Dabei sind die Gegenstände so anspruchsvoll wie komplex. Müller gibt nicht nur die Ursprungserzählungen in ihren Varianten wieder, sondern berichtet auch über Deutungsveränderungen, Forschungsdebatten, Instrumentalisierungen. Man erfährt die näheren Umstände, die während der Schreckensherrschaft in Paris zur Erfindung des "Vandalismus" führten, und daß die Vandalen selbst eher zur Zurückhaltung neigten, ja sogar der spanischen Region Andalusien zu ihrem Namen verhalfen.

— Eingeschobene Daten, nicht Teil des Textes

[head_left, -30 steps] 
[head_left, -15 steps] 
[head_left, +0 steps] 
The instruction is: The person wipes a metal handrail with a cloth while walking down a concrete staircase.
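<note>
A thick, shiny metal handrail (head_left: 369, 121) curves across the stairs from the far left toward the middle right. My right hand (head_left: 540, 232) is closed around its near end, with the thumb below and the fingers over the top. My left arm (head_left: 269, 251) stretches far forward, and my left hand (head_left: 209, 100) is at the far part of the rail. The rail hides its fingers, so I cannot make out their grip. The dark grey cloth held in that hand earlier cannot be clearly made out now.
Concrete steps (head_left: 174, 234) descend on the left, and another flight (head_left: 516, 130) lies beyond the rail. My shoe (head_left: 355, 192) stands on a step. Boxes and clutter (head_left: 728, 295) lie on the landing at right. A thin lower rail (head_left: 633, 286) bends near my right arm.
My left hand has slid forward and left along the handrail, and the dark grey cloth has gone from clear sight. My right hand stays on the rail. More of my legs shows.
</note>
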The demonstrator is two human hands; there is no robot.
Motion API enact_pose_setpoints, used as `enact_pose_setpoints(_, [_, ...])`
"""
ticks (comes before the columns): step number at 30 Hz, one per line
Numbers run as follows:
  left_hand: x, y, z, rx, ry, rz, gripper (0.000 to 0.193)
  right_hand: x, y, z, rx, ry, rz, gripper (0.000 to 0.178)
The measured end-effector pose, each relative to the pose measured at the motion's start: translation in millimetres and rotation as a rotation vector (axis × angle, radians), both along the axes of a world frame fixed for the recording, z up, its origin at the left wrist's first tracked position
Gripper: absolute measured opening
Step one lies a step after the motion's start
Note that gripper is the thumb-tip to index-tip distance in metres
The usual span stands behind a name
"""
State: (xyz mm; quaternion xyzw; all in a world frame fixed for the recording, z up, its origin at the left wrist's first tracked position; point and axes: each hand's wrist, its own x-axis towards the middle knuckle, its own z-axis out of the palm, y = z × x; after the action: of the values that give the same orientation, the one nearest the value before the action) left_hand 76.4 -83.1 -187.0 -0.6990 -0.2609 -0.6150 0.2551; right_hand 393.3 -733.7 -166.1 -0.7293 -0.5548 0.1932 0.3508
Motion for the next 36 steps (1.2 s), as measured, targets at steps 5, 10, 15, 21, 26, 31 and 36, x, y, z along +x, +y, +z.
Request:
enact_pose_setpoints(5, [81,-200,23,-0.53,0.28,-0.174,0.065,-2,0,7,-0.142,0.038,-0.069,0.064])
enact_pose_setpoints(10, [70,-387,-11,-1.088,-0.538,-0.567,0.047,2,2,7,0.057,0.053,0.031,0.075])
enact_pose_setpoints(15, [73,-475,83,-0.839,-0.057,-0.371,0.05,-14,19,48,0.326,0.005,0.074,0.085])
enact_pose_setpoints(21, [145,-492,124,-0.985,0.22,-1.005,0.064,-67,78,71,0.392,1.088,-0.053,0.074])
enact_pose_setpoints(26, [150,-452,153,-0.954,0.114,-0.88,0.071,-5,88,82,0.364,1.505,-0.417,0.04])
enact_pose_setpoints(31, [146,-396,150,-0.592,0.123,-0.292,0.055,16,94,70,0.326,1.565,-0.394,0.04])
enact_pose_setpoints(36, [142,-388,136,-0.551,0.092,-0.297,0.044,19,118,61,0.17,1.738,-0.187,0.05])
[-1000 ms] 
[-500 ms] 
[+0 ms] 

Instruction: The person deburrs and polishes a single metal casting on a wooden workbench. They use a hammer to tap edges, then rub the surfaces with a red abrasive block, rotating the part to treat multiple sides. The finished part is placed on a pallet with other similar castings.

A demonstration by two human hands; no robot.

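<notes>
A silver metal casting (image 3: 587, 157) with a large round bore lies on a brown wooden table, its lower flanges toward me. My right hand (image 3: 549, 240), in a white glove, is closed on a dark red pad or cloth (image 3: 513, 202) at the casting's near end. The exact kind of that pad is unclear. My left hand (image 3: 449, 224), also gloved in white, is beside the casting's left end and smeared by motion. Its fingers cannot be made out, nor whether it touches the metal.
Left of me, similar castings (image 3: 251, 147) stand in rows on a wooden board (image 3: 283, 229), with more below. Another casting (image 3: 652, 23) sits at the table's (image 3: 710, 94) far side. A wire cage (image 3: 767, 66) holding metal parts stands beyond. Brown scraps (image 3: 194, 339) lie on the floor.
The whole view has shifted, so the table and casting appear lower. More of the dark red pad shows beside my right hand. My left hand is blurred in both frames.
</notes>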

Ähnlich erstaunlich verlief die Rezeptionsgeschichte des Canossagangs, dessen rhetorisches Potential gleichfalls erst die Aufklärer entdeckten und kirchenkritisch einsetzten. Einmal enthistorisiert, war das Motiv nun vielfältig verwertbar, und kam Jahrzehnte später in den Reichstag und auch wieder hinaus. Als 1886 Fontanes Roman "Cécile" erschien, fand sich darin eine mehrseitige Plauderei über das bereits legendäre Bismarck-Wort. Ohne weiteres ist die Reisegesellschaft sich einig, daß nun doch nach Canossa gegangen werde, nach Canossa und noch weiter. ",Das heißt also', ergreift ein Geheimrat Hedemeyer das Wort, ,bis nach Rom. Es sind dies die natürlichen Folgen der Prinzipienlosigkeit oder, was dasselbe sagen will, einer Politik von heut' auf morgen, des Gesetzmachens ad hoc. Ich hasse das.' Die Baronin, die sich in dieser Wendung zitiert glaubte, klatschte mit ihren zwei Zeigefingern Beifall." Schade eigentlich, daß die Allergnädigste das Werk von Müller nicht gekannt hat. Zweifellos hätte sie es in ihre vornehme Begeisterung mit einbezogen.
RALF KONERSMANN
Christoph Müller: "Ikarus fliegt weiter". Ursprung und Rezeption geflügelter Worte und Sprachbilder. Verlag Philipp von Zabern, Mainz 2001. 232 S., 73 S/W-Abb., 8 Farbtaf., geb., 49,80 DM.